Embryo freezing can be undertaken at any given stage of in vitro development (fertilisation stage to blastocyst stage) with similar post thaw survival rates while the protocol of vitrification and warming is essentially the same other than a slightly shorter incubation time for the cleavage stage embryos.
Freezing and thawing using vitrification/warming at the zygote or pronuclear stage (fertilisation phase) enjoys excellent survival rates and this is presumably due to the membrane permeability changes that occur following fertilisation while it is also believed that the inner part of the cell (cytoplasm) becomes more stable rendering it less vulnerable to the osmotic fluctuations and overall stress which is exposed during the procedure.

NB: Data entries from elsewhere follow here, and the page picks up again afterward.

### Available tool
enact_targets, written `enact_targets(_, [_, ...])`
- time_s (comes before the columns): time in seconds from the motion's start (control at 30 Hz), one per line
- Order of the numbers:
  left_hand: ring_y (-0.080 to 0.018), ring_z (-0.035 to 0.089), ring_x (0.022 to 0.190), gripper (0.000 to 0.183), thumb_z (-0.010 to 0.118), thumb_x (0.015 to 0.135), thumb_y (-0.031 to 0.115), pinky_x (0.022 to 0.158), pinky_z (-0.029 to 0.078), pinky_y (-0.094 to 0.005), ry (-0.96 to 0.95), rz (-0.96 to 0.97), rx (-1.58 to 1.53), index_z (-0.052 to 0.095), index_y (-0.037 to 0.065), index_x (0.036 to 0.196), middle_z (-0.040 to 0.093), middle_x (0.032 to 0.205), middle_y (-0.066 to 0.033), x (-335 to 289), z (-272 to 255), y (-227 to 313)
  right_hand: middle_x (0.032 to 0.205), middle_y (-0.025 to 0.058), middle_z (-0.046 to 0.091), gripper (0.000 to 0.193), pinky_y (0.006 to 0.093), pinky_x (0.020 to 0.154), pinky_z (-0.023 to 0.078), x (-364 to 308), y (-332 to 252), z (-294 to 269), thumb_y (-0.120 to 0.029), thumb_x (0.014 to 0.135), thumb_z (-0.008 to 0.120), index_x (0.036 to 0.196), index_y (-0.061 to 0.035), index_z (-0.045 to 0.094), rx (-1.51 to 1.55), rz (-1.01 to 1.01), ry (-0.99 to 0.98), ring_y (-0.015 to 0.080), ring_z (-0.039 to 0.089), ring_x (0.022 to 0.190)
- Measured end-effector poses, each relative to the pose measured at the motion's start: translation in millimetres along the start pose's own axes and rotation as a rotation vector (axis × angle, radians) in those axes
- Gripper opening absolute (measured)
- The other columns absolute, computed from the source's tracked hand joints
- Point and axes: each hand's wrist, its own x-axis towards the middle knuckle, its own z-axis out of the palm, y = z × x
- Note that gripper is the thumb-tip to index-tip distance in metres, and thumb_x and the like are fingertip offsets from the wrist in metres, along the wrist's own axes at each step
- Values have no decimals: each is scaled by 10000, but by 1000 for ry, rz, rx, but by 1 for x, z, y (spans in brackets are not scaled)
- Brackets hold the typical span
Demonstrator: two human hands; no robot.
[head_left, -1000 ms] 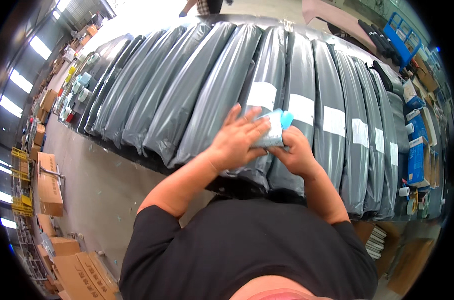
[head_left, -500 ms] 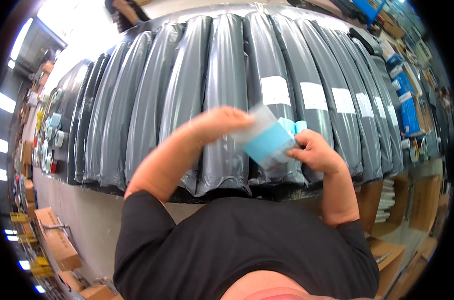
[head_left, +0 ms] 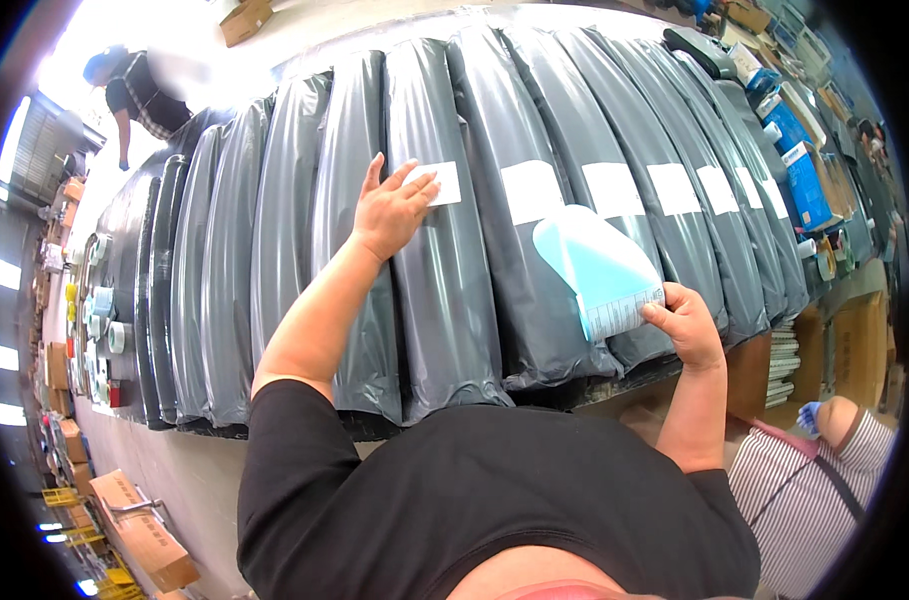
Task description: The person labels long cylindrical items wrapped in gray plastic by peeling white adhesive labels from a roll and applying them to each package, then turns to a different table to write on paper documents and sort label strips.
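Long grey plastic-wrapped packages [head_left: 304, 200] lie side by side across the table. My left hand [head_left: 392, 208] is open, its fingers spread over a white label [head_left: 442, 184] on a package near the middle. Between the thumb and fingers of my right hand [head_left: 690, 324] is a light-blue label backing strip [head_left: 604, 262] with a printed white part at its lower end. The strip fans out and curls over the packages to the right. Other packages to the right bear white labels [head_left: 614, 190] in a row.
Tape rolls [head_left: 117, 338] stand at the table's left end. Blue boxes [head_left: 809, 185] are at the right. A person in a striped shirt [head_left: 799, 490] is close by at lower right; another person [head_left: 139, 95] bends at far left. A cardboard box [head_left: 144, 530] sits on the floor.
My left hand has left the strip and moved left onto a package, where a white label now lies. My right hand has moved right with the strip. The striped-shirted person has come into view.
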Motion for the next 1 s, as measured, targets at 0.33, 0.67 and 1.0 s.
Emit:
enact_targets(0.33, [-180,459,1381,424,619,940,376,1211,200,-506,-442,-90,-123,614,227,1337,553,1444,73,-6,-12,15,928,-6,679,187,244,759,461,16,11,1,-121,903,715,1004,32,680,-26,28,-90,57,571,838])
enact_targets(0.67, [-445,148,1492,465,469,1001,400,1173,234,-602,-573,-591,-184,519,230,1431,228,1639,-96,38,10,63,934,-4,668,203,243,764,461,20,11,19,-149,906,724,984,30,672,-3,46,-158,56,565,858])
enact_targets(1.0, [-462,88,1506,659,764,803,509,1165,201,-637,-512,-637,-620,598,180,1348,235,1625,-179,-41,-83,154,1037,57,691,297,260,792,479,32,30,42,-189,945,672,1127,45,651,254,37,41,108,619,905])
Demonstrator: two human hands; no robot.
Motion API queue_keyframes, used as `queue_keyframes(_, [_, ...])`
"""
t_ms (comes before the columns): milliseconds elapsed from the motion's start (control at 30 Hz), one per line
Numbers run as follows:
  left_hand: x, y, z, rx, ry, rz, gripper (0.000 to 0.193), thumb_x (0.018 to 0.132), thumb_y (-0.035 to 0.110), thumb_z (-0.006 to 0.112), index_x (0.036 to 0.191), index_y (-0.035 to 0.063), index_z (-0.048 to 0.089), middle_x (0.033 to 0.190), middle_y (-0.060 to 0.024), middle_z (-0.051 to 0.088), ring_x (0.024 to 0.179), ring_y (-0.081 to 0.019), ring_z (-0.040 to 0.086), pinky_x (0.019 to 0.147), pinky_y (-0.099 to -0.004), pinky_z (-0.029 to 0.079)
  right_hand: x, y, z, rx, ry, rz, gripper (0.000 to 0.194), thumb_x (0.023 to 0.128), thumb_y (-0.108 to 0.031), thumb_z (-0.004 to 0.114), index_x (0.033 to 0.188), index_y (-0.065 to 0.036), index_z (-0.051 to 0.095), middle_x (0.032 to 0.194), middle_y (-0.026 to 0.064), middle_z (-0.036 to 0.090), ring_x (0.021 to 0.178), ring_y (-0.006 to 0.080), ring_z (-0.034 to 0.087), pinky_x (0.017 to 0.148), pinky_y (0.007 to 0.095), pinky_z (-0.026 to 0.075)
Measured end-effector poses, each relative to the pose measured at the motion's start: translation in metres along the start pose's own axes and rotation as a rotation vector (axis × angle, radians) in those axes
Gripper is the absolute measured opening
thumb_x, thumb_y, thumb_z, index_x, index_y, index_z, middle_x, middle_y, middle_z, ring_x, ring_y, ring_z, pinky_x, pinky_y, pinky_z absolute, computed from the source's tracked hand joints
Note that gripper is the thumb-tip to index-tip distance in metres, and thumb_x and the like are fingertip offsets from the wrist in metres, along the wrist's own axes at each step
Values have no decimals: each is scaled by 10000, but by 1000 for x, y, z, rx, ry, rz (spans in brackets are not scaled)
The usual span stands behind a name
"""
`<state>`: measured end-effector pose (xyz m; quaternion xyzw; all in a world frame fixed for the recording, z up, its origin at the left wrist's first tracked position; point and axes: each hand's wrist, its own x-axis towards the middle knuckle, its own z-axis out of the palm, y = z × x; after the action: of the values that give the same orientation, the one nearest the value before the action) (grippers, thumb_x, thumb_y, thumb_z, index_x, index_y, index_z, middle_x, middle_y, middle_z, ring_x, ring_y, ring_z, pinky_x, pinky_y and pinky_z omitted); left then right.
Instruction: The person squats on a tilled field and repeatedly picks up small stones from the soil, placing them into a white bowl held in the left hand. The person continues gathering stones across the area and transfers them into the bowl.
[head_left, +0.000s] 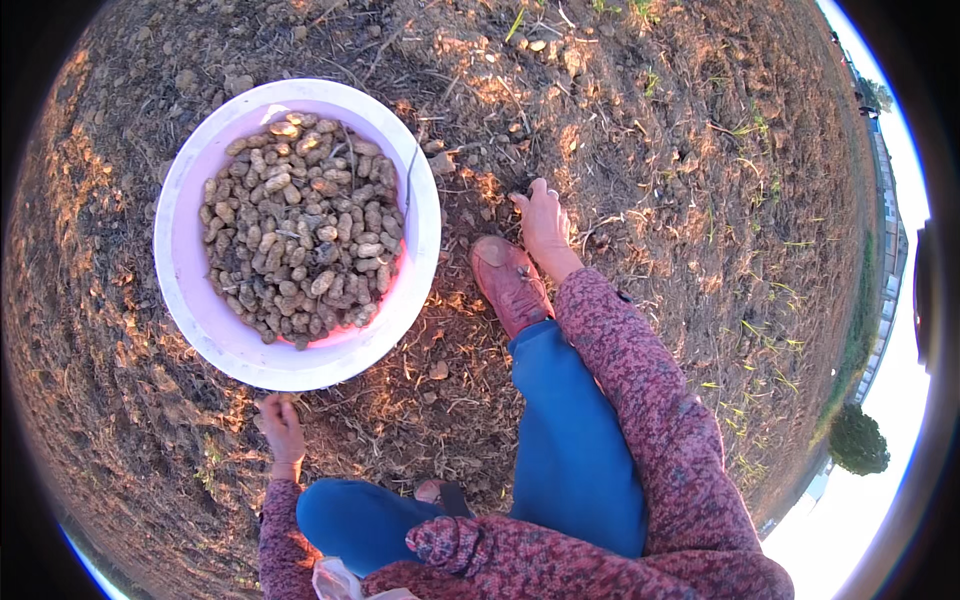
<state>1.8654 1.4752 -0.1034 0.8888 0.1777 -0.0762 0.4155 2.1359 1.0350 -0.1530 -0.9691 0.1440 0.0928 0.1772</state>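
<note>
A round plastic tub (297, 367), white at the rim and pinkish inside, stands on the soil and holds a heap of unshelled peanuts (300, 232). Just below its near rim is my left hand (282, 433), fingers curled; whether anything lies in them cannot be told. To the right of the tub, my right hand (545, 225) reaches to the ground beside the toe of a reddish shoe (510, 281). Its thumb and index finger are close to the soil, and a ring shows on one finger. Whether it pinches something is not clear.
Dry tilled soil (435, 420) with clods, straw and roots lies all around. Green shoots (750, 330) grow at the right. My blue-trousered legs (574, 427) are bent near the tub. A pale plastic bag (335, 579) shows at the bottom edge. A tree and buildings stand far off.
</note>
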Motion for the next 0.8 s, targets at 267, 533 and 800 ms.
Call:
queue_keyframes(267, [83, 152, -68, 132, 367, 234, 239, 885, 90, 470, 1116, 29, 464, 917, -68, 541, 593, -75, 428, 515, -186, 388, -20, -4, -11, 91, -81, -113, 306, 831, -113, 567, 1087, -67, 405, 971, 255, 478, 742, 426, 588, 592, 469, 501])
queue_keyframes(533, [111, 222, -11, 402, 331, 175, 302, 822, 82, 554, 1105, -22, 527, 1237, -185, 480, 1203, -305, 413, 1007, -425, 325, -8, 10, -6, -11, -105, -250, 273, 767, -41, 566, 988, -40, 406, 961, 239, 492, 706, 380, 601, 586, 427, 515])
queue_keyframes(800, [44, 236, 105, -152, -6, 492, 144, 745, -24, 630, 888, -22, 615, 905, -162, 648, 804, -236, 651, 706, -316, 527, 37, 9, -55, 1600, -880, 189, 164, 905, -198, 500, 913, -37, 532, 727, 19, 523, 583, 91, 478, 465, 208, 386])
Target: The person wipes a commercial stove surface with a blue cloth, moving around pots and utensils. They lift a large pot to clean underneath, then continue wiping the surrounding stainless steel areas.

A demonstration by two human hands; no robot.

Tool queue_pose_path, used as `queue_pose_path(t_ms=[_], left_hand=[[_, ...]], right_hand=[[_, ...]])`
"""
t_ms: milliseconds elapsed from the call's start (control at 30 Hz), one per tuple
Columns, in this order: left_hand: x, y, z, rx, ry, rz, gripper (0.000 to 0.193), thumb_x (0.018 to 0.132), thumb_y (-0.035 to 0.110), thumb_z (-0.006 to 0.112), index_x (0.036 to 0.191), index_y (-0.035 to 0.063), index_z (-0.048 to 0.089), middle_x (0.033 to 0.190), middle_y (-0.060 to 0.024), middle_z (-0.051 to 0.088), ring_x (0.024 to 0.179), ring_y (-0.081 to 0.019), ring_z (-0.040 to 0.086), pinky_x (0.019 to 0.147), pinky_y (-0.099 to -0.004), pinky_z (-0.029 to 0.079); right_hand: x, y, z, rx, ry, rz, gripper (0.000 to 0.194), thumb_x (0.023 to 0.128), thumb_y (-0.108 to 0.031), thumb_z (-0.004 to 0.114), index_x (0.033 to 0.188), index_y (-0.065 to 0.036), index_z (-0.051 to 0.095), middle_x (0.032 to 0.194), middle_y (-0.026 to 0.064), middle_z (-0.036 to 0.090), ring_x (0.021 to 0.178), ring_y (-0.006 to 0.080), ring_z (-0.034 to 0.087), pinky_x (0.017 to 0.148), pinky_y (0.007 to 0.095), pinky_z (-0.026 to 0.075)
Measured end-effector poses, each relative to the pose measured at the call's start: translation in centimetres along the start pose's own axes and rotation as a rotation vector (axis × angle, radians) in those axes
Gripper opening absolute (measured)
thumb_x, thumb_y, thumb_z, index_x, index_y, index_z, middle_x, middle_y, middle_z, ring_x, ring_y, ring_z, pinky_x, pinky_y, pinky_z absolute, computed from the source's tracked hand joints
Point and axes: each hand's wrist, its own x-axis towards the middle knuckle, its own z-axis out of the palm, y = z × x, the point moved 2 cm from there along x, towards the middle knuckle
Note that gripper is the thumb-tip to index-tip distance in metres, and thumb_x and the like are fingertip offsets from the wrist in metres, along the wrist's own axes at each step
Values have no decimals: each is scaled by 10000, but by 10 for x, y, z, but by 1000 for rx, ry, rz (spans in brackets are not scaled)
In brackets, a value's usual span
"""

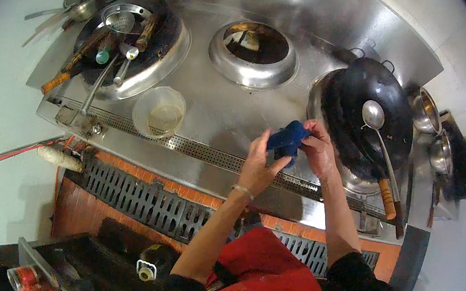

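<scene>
Over the front part of a stainless-steel wok range, both of my hands hold a folded dark blue cloth. My left hand grips its left side, with the thumb below it. The fingers of my right hand pinch its right end. Just right of my hands, a black wok with a wooden handle rests on the right burner, a metal ladle lying on it. A translucent plastic tub stands left of my hands, with some liquid in it.
A steel burner ring sits at the back middle. The left burner holds a wok with a strainer and brushes. A faucet reaches over that side. Steel bowls stand far right. A floor grate runs along the range's front.
</scene>
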Motion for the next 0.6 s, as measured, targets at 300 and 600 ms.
queue_pose_path(t_ms=[300, 600], left_hand=[[54, -32, -29, 33, 103, -255, 254, 935, 217, 513, 983, -28, 554, 832, -189, 613, 762, -321, 603, 666, -393, 457], [24, -52, -150, -42, 432, -403, 423, 867, -3, 521, 1280, 63, 456, 1085, -84, 590, 847, -134, 549, 754, -266, 464]], right_hand=[[46, 58, 80, -28, 112, 149, 400, 899, -139, 599, 1275, -31, 521, 1228, 60, 558, 1091, 157, 520, 947, 275, 402], [223, 151, 172, -609, 315, -485, 271, 855, -147, 628, 1119, -88, 648, 1068, 103, 584, 947, 249, 546, 863, 351, 436]])
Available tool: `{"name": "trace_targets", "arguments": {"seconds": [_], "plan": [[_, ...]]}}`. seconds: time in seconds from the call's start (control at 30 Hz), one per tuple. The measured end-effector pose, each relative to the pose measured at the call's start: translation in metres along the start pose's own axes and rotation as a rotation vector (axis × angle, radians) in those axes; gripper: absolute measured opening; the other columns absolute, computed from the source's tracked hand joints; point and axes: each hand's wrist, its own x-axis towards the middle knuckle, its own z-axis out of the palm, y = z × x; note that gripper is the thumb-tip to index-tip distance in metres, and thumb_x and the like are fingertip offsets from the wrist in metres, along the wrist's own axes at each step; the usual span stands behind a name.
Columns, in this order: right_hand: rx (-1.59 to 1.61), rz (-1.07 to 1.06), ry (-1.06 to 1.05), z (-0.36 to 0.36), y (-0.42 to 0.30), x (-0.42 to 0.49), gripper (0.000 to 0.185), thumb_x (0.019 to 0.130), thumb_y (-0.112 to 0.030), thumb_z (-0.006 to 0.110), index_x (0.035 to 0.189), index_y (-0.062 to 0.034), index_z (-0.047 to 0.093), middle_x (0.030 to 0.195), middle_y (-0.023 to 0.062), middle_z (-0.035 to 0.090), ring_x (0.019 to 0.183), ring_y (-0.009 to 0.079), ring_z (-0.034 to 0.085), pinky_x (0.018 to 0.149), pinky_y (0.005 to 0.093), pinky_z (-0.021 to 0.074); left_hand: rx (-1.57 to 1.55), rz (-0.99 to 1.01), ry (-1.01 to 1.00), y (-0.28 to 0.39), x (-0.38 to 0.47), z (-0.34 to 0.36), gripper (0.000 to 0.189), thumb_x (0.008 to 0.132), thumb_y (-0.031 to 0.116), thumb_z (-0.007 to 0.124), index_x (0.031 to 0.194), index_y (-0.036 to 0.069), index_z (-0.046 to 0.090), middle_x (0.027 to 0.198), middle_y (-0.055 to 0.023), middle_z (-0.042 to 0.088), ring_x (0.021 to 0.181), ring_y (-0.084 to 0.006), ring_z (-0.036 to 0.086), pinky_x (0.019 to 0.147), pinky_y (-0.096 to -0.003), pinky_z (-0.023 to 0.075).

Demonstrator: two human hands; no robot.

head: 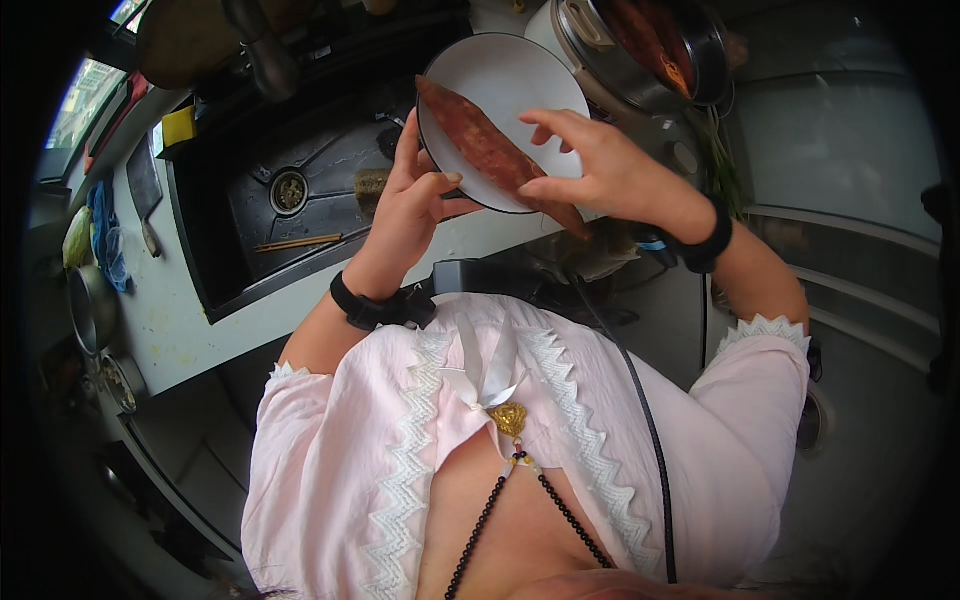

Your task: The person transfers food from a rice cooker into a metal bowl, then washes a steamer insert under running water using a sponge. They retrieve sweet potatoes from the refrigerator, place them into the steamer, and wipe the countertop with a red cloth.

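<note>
In my left hand [420, 191] is a white plate [480, 64] with a dark rim, gripped at its left edge with the thumb over the rim. A long reddish-skinned sweet potato [480, 139] lies diagonally across the plate, its lower tip sticking out past the rim. Over the plate's right side hovers my right hand [592, 161], fingers spread and curved. Its thumb is at the lower part of the sweet potato; whether it touches is hard to tell. A steamer pot [637, 82] to the upper right contains more sweet potatoes [652, 41].
Behind the plate is a black sink [247, 187] with a drain strainer [289, 191], chopsticks [298, 243] and a scrubbing block [370, 187]. A cleaver [144, 184] and a yellow sponge [178, 127] are on its left. Green stalks [720, 169] lie beside the pot. A black cable [637, 390] hangs before me.
</note>
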Motion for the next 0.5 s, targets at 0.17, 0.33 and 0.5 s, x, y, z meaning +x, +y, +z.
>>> {"name": "trace_targets", "arguments": {"seconds": [0.17, 0.33, 0.5], "plan": [[0.046, 0.029, 0.0, 0.027, 0.006, 0.008, 0.06, 0.076, -0.029, 0.075, 0.12, 0.0053, 0.052, 0.104, 0.0256, 0.063, 0.092, 0.0371, 0.064, 0.081, 0.038, 0.051, 0.01, -0.058, 0.081, 0.0, 0.004, 0.012, 0.086, 0.085, -0.002, 0.044, 0.154, 0.023, 0.0, 0.137, -0.0153, 0.043, 0.121, -0.0306, 0.053, 0.09, -0.0465, 0.0539], [0.463, 0.199, -0.237, 0.0, 0.025, 0.005, 0.041, 0.081, -0.025, 0.07, 0.108, 0.0036, 0.06, 0.094, 0.0133, 0.066, 0.081, 0.0203, 0.064, 0.072, 0.0307, 0.0506, 0.03, -0.064, 0.052, 0.006, 0.003, 0.021, 0.082, 0.083, -0.003, 0.041, 0.154, 0.021, 0.006, 0.143, -0.014, 0.036, 0.124, -0.0334, 0.05, 0.092, -0.0498, 0.0529], [0.572, 0.287, -0.171, -0.072, 0.033, -0.017, 0.047, 0.083, -0.022, 0.07, 0.119, 0.0018, 0.055, 0.096, 0.0048, 0.065, 0.087, 0.01, 0.059, 0.075, 0.0224, 0.0482, 0.05, -0.044, 0.031, 0.013, -0.003, 0.015, 0.083, 0.082, -0.003, 0.04, 0.154, 0.022, 0.006, 0.145, -0.0185, 0.033, 0.121, -0.0344, 0.053, 0.086, -0.0465, 0.0568]]}}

Since all embryo transfers are undertaken at the blastocyst stage of development (day 5), any surplus embryos which resulted following a fresh replacement can be vitrified for subsequent use. The survival rate of blastocysts post thawing largely depends on the expertise of the embryologist and the quality of the embryos themselves. The poorer the quality is the lower the chances of survival. The method for both vitrification and warming is essentially the same as with freezing/thawing of oocytes or zygotes. With the immersion of the embryo into the equilibration solution the blastocyst will initiate dehydration hence it shrinks when seen under high magnification microscopy before it commences gradual expansion toward regaining its original size. The mechanisms of the warming procedure are the exact opposite to the vitrification one and these had been discussed in the oocytes vitrification/warming sector of this web page.
Following thawing the blastocysts should be allowed to culture under physiological conditions for approximately 2 hours prior to their potential replacement into the uterus of a patient.